ABSTRACT

Change in the experience of work in youth and young adulthood is inextricably tied to broad historical shifts in the transition to adulthood, the occupational structure, and the economy. During the past several decades, the process of becoming adult has become more prolonged, largely due to the extension of higher education. Moreover, no longer can it be said that there is a single, well-recognized and institutionalized ‘pathway’ to adulthood. In comparison to prior generations of young people, today’s youth acquire the traditional role markers of adulthood, including finishing school, leaving their parental home, obtaining a full-time job, marrying, and becoming a parent, in a more variable and individualized sequence (Shanahan 2000). The decline of well-paying, blue-collar employment, linked to the contraction of the

manufacturing industry in the United States, makes it no longer feasible for young people to expect to obtain a middle-class life style with only a high school education (Schneider and Stevenson 1999).
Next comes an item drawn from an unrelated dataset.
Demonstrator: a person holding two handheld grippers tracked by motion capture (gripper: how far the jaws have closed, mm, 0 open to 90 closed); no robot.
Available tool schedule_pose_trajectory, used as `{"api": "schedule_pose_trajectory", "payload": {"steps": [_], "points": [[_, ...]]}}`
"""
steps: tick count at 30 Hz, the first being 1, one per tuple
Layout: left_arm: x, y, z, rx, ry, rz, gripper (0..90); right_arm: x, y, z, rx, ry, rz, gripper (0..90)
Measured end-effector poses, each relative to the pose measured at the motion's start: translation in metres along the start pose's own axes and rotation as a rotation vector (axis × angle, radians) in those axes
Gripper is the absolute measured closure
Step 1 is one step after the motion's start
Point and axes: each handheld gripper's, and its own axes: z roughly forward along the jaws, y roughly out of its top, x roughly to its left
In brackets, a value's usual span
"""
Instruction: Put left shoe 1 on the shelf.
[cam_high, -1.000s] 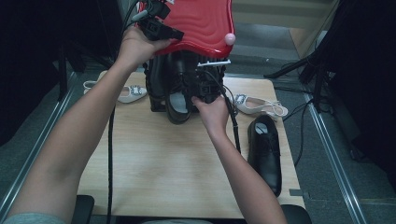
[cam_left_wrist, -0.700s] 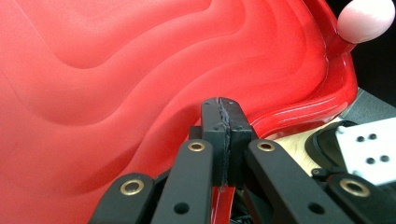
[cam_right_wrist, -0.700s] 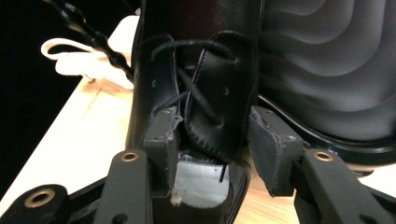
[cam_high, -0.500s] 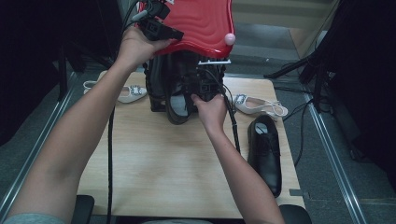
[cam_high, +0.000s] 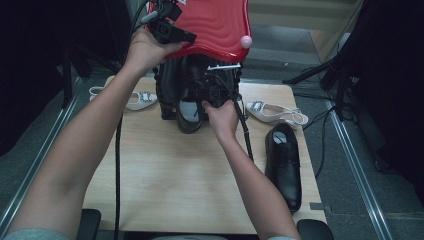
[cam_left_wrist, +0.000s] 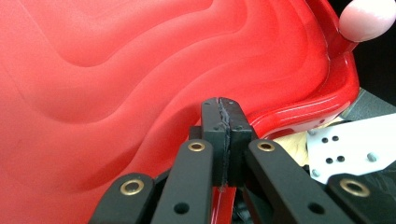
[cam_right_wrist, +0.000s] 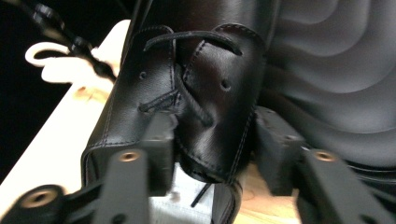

Today’s youth and their parents understand that good, high paying jobs necessitate education beyond high school, and most adolescents aspire to obtain four-year college degrees.1 A long-standing tradition of research in the United States, the ‘status attainment’ school, documents that educational attainment is the primary mediator of the link between socioeconomic origins and occupational destinations (Sewell and Hauser 1975). Youth whose parents have higher occupational prestige, education, and income encourage their children to obtain more education; their children, in turn, have higher educational aspirations, which promote higher educational and occupational attainments. Currently in the United States, young people’s educational and occupational goals are quite ambitious; currently approximately 70 percent of high school graduates enter colleges or other institutions of higher education.